ASSIGNMENT –
When a line below contains the word "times", copy that line.
[Start of section]
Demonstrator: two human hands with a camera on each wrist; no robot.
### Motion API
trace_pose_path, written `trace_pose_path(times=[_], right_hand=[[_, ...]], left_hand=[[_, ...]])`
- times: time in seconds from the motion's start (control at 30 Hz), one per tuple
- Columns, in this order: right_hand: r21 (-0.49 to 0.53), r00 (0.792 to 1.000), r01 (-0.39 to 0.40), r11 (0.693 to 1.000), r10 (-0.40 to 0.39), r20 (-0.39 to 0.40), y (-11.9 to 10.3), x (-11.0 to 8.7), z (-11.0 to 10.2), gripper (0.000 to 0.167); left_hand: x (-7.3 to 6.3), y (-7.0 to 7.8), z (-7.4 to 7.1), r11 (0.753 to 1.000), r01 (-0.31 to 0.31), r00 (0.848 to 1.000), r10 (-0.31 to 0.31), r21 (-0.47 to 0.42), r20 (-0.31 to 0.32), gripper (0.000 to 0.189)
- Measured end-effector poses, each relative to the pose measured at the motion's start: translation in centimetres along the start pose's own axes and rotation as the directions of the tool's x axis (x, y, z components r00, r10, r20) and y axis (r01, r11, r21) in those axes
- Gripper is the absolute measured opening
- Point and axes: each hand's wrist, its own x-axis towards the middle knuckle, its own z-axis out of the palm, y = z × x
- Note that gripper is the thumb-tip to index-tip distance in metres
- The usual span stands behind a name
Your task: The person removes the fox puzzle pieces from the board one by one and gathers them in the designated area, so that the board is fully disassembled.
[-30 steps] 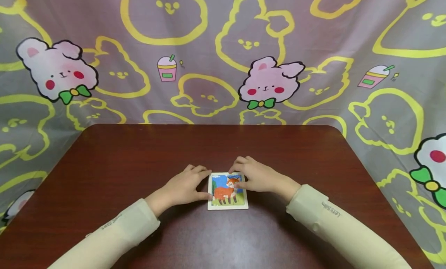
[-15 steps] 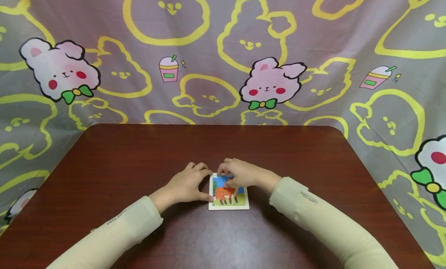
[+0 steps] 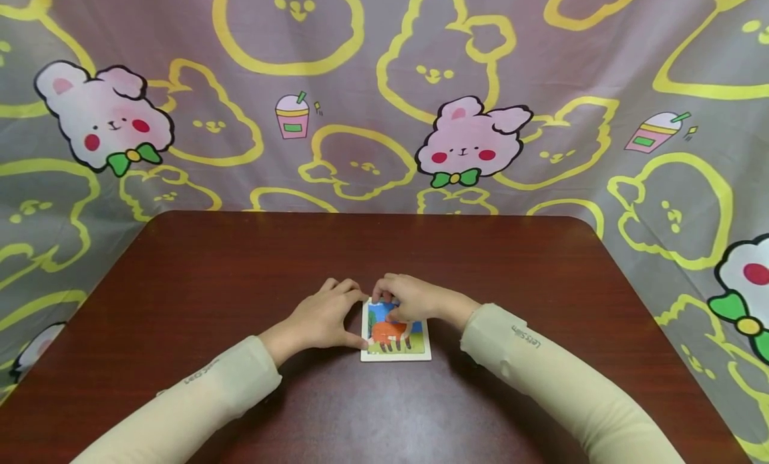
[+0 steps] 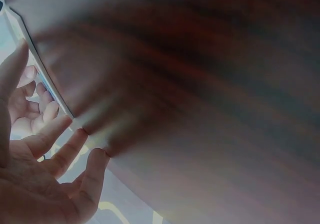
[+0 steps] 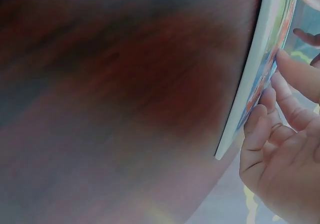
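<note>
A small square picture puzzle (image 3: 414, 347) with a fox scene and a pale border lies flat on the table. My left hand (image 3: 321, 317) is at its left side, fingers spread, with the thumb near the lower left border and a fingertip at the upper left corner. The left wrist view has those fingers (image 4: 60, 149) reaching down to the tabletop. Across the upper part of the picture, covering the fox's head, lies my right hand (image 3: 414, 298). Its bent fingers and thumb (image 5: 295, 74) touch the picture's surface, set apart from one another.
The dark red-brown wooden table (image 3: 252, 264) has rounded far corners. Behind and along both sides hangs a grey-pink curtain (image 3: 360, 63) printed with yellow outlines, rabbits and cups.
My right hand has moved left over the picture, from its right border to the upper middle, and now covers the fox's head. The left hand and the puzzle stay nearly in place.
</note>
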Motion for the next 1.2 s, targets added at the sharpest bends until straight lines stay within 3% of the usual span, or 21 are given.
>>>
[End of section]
RESULT OF THE TASK –
trace_pose_path, written `trace_pose_path(times=[_], right_hand=[[_, ...]], left_hand=[[_, ...]])`
- times: time in seconds from the motion's start (control at 30 Hz), one per tuple

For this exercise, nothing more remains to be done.